Eric Cooper’s assertion (“Love thy neighbor,” Letters to the Editor, Oct. 23) that “Jews in the Holocaust died for their faith. Faith was important. Faith was everything to them” cannot go unanswered, whether you are a believer or an atheist, a Christian, a Jew, a Muslim, a Buddhist, or an animist. It is just wrong, and a huge misrepresentation of the Holocaust and the millions of Jews who were rounded up, tortured and murdered by the Nazis, including several from my own family that certainly wasn’t religious in the least, let alone had “faith.” (Early Christians and others died for their faith; not millions of Jews.)
They died because of their names and ancestries. Many of them were atheists who never practiced their or any religion. In France, Germany and Holland, for example, “many” is probably an understatement to be replaced by “most,” but I am not a historian, and don’t have figures; in 20th century Europe, a great number of Jews were non-practicing, and profoundly assimilated into their respective countries. As shown in many books and films, they were utterly stunned when they were rounded up, and often failed to flee their countries because they could not fathom what was happening or about to happen.

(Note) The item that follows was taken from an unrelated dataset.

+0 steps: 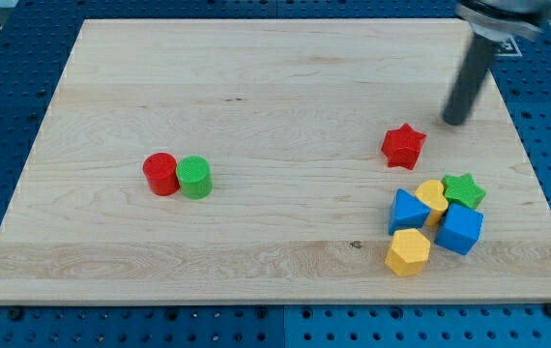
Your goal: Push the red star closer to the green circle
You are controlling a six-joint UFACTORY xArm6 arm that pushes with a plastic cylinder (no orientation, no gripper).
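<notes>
The desk [256,97] is a pale wooden board with fine grain, lying on a blue perforated base [5,97]. My tip [455,122], the end of a smooth dark rod, sits in the right upper part of the frame, just above and right of the red star [403,145], apart from it; a plain rod, it has no jaws to spread or press.

The green circle [195,178], a ribbed cylinder, stands left of centre, touching a red cylinder [161,174]. Bare wood lies between star and circle.

Lower right, near the desk's edge, cluster a green star [464,189], yellow cylinder [432,197], blue triangular block [407,210], blue cube [461,229] and yellow hexagon [409,252].
</notes>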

The Levys, Kahns, Gougenheims, Aarons, Francks of my family didn’t celebrate a thing, and knew precious little about Judaism. I wasn’t raised with any religion, nor were my siblings and cousins. We are not an exception. When I was growing up, I hardly knew any practicing Jews. I didn’t even know about basic Jewish holidays and customs until I came to this country. As shocking as it sometimes is to American Jews, most of us had Christmas trees, like everyone else around.
Again, religious beliefs and religious “faith” had nothing to do with the massacre of Jews, on either the victims’ or their assassins’ sides, who believed that the Aryan race should dominate the world, and eliminate all non-Aryans.